* _ASSIGNMENT_
The output should hold exactly, and only, the lines from the line bearing "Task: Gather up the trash" through the last line of the listing below, and no pictures.

= Beginning of Section =

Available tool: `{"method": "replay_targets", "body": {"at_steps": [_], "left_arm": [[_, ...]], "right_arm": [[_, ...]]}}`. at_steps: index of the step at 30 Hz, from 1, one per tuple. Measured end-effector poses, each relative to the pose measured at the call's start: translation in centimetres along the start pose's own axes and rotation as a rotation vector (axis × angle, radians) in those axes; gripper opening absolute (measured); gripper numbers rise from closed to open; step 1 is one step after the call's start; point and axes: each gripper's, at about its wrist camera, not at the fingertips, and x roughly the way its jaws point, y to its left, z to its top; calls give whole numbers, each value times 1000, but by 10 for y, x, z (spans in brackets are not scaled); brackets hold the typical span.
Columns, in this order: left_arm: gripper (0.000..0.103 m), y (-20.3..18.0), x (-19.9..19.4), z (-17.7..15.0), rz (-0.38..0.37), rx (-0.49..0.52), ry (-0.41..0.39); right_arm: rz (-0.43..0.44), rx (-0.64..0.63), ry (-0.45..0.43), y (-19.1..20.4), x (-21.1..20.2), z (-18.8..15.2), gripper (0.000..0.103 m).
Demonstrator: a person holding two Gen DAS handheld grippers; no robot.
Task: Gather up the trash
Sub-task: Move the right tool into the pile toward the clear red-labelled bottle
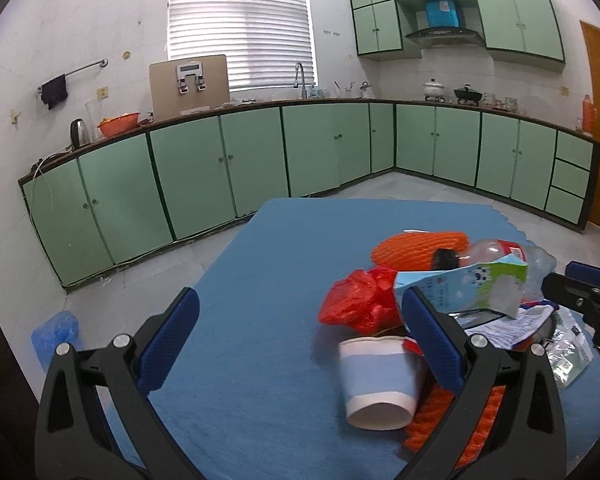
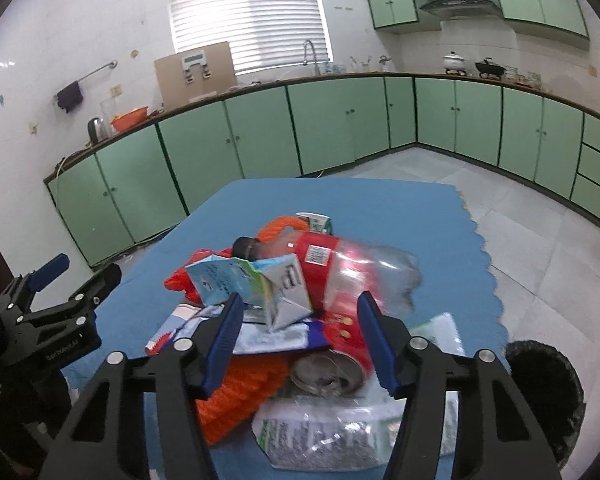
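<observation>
A heap of trash lies on the blue mat [image 1: 260, 260]. It holds a clear bottle with a red label [image 2: 340, 268], a pale blue and green carton [image 2: 256, 280], orange foam netting [image 2: 236, 392], a crushed can [image 2: 328, 372], a printed clear bag [image 2: 320, 432] and a red plastic bag [image 1: 360, 300]. A blue-and-white paper cup [image 1: 376, 384] lies on its side between the wide jaws of my left gripper [image 1: 300, 320], close to the right finger, with no pad pressing on it. My right gripper [image 2: 300, 308] hangs open over the heap, with the carton and the can between its fingers.
A black bin [image 2: 540, 392] stands by the mat's right edge, low in the right wrist view. A blue plastic bag [image 1: 56, 336] lies on the floor to the left. Green cabinets line the far walls. The mat's left half [image 1: 228, 360] holds nothing.
</observation>
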Motion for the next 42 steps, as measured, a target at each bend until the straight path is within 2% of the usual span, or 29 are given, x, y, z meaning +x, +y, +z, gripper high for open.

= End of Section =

* _RESULT_
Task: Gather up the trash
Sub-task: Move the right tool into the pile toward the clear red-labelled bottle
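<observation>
A heap of trash lies on the blue mat [image 1: 260, 260]. It holds a clear bottle with a red label [image 2: 340, 268], a pale blue and green carton [image 2: 256, 280], orange foam netting [image 2: 236, 392], a crushed can [image 2: 328, 372], a printed clear bag [image 2: 320, 432] and a red plastic bag [image 1: 360, 300]. A blue-and-white paper cup [image 1: 376, 384] lies on its side between the wide jaws of my left gripper [image 1: 300, 320], close to the right finger, with no pad pressing on it. My right gripper [image 2: 300, 308] hangs open over the heap, with the carton and the can between its fingers.
A black bin [image 2: 540, 392] stands by the mat's right edge, low in the right wrist view. A blue plastic bag [image 1: 56, 336] lies on the floor to the left. Green cabinets line the far walls. The mat's left half [image 1: 228, 360] holds nothing.
</observation>
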Motion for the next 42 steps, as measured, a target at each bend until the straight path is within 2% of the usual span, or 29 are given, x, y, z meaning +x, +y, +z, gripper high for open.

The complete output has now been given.